Delicious Wild Mushroom Pie with Flaky Parmesan Crust: Your Ultimate Savory Baking Guide
While my culinary journey often leads me down the delightful path of sweet desserts – a weakness I freely admit – every now and then, a savory creation captures my imagination so completely that I simply must bring it to life. This Wild Mushroom Pie with Parmesan Crust is precisely one of those irresistible dreams. For months, the idea of a rich, earthy mushroom filling enveloped in a golden, cheesy, flaky crust lingered in my thoughts, a comforting counterpoint to my usual sugary pursuits. It was a vision born shortly after a particularly indulgent Thanksgiving, filled with various sweet pies, sparking a desire to explore the savory side of pie-making with equal passion and creativity.
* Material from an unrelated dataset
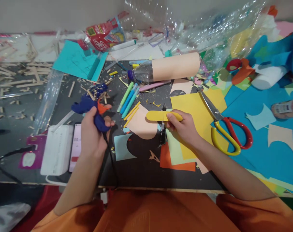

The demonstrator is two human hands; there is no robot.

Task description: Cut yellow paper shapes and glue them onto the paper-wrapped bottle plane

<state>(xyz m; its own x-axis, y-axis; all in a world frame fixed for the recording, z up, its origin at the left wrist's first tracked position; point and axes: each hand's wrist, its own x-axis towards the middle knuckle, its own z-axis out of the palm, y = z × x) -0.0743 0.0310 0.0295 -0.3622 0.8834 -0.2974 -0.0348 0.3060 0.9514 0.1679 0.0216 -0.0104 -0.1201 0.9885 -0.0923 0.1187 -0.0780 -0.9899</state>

The Irresistible Allure of a Homemade Savory Pie
There’s something uniquely satisfying about a savory pie. It embodies comfort, heartiness, and elegance all at once. Unlike their sweet counterparts, savory pies, especially one as robust as this Wild Mushroom Pie, offer a complete meal experience. They are perfect for a cozy dinner, a sophisticated lunch, or even a delightful brunch. This particular recipe stands out because it marries the earthy depth of a carefully selected mushroom medley with the sharp, salty notes of Parmesan cheese baked directly into the crust, creating an unparalleled flavor and texture combination that will captivate even the most devoted sweet-tooth. The aroma alone, as the garlic, mushrooms, and fresh herbs meld together and fill your kitchen during the baking process, is almost as rewarding as the first bite.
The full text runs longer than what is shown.